Trade Contractors and Field Professionals Lead the Cross-Trade Coordination Effort—But Need Better Tools
A great deal of coordination is handled directly by trade contractors, on the jobsite. And there are important opportunities to set field professionals up for better success in this effort.
The status-quo in the industry is that field professionals are separated from the information they need to build; only 11% of field personnel can always access the data that they need to build. Complicating the matter is that company leadership—where the decisions are commonly made around adoption of new processes, tools, and technologies—is less aware of the problem. In fact, 36% of company leadership believe field professionals can always access the information they need, overestimating what field professionals themselves say by a factor of more than three.

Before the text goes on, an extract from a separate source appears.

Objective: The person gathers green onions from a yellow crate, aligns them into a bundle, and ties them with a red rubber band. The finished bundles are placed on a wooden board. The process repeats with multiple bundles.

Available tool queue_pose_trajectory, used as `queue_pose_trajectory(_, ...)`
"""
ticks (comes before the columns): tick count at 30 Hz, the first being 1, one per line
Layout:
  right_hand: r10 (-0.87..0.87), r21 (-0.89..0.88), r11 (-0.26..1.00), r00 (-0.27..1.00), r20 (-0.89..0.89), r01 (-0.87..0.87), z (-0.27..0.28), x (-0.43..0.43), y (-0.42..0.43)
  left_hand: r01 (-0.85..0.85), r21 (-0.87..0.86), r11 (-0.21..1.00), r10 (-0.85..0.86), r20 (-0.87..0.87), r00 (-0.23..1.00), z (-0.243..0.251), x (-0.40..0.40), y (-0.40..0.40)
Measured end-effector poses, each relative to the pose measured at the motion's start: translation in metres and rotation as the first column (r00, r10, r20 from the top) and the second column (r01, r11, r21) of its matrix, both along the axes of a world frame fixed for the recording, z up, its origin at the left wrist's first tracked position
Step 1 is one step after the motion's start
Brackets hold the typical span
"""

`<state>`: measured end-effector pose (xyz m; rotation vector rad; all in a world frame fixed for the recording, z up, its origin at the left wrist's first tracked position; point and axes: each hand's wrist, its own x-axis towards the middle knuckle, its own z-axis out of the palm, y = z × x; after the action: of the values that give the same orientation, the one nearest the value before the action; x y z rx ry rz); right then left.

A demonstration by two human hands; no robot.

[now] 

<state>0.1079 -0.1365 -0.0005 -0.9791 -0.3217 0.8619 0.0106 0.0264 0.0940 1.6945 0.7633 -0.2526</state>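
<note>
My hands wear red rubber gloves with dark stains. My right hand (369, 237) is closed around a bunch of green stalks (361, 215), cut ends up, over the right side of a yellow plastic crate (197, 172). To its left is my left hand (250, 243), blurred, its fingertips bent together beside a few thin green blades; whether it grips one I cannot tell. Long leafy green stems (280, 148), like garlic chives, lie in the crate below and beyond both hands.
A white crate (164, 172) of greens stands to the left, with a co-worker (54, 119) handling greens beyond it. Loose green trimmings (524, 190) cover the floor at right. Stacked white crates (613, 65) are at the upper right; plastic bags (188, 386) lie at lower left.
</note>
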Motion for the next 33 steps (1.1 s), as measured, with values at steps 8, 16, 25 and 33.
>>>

In this, our study exposes a major challenge. The industry has broadly accepted the value of a robust preconstruction and VDC process, investing heavily in the use of BIM technology to deconflict and de-risk the project early. However, that investment stays locked in the model. Fewer than one third of field personnel are using BIM for coordination in the field or to better understand what to build.
The Good News: Better Tools Exist, and the Industry Wants to Adopt Them
The industry’s investment in BIM-driven design and coordination signals that we’re at the beginning of a movement towards effective and productive collaboration. There’s much left to do, but contractors stand poised to continue improving.
At Dusty Robotics, we’re excited to contribute by building solutions that collapse the gap between design intent and action in the field. The industry has already invested significantly in tools for virtual design and construction, enabling project teams to collaborate in de-risking the project before anyone sets foot in the field. But when the coordinated model isn’t leveraged by the field, all we’re actually doing is de-risking the model. The next phase in this transformational journey is bringing the power of VDC out to the field, bridging the gap between the office and the field and creating clear lines of communication between all stakeholders–making the invisible visible.
If you'd like to read the full report, you can download it for free here.
Collaboration is a central challenge today for the construction industry, but this study illuminates impactful solutions. As an industry, we can see a path to successful—even exemplary—collaboration in the construction of more beautiful, functional, sustainable, and advanced projects than ever.